WORK INSTRUCTION ▸
First find the line with "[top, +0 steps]", then reproduce it and all following lines of the data to the end, exactly and with no pictures, adding nothing.

※ ※ ※

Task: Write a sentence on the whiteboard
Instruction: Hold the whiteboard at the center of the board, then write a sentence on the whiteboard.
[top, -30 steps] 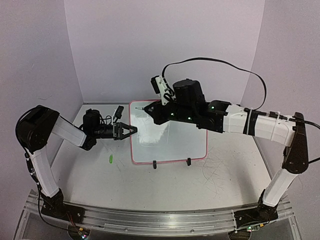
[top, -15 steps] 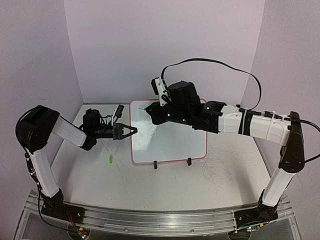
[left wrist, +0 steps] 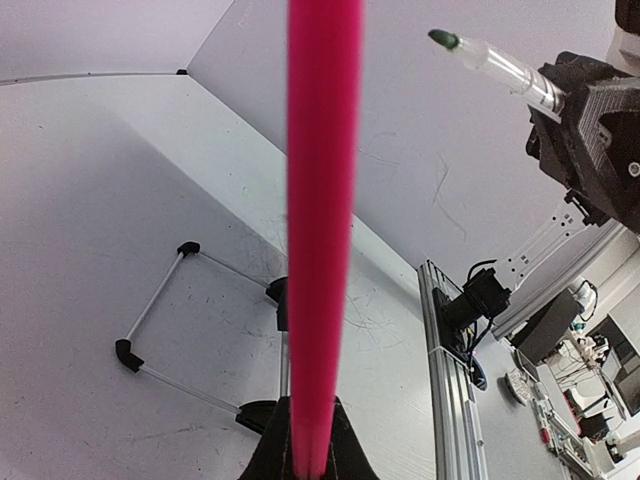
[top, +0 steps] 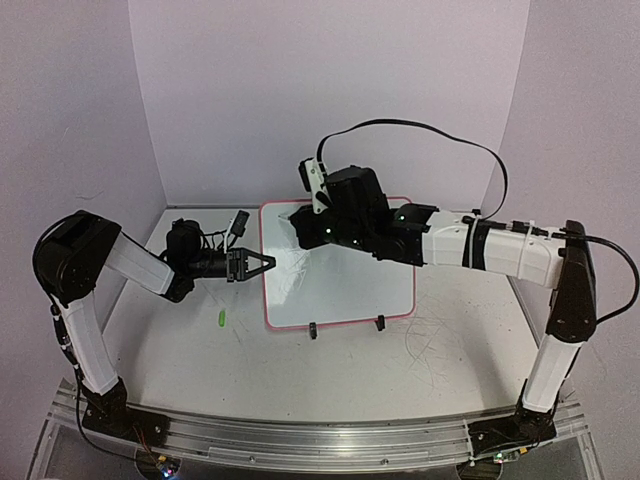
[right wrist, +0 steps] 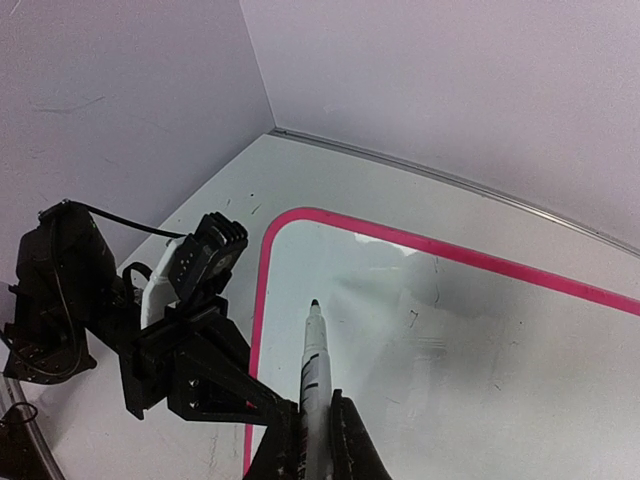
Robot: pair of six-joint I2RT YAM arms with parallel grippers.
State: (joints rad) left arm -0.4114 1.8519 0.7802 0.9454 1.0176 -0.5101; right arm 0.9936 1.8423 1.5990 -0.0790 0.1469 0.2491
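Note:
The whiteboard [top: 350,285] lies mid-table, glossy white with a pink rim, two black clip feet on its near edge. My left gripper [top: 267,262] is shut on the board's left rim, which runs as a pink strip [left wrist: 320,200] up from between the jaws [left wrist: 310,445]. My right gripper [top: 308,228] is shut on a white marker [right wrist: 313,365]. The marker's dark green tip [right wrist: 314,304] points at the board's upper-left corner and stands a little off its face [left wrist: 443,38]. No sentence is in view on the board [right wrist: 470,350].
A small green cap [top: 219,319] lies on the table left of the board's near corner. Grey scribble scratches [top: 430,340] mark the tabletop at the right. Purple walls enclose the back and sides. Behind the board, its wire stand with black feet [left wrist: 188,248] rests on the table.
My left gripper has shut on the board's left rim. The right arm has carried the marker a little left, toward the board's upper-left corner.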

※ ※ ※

RESPONSE BOX ▸
[top, +0 steps] 
[right wrist, +0 steps] 
Robot: pair of six-joint I2RT YAM arms with parallel grippers.
State: (joints rad) left arm -0.4114 1.8519 0.7802 0.9454 1.0176 -0.5101; right arm 0.9936 1.8423 1.5990 -0.0790 0.1469 0.2491
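Note:
The whiteboard [top: 350,285] lies mid-table, glossy white with a pink rim, two black clip feet on its near edge. My left gripper [top: 267,262] is shut on the board's left rim, which runs as a pink strip [left wrist: 320,200] up from between the jaws [left wrist: 310,445]. My right gripper [top: 308,228] is shut on a white marker [right wrist: 313,365]. The marker's dark green tip [right wrist: 314,304] points at the board's upper-left corner and stands a little off its face [left wrist: 443,38]. No sentence is in view on the board [right wrist: 470,350].
A small green cap [top: 219,319] lies on the table left of the board's near corner. Grey scribble scratches [top: 430,340] mark the tabletop at the right. Purple walls enclose the back and sides. Behind the board, its wire stand with black feet [left wrist: 188,248] rests on the table.
My left gripper has shut on the board's left rim. The right arm has carried the marker a little left, toward the board's upper-left corner.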

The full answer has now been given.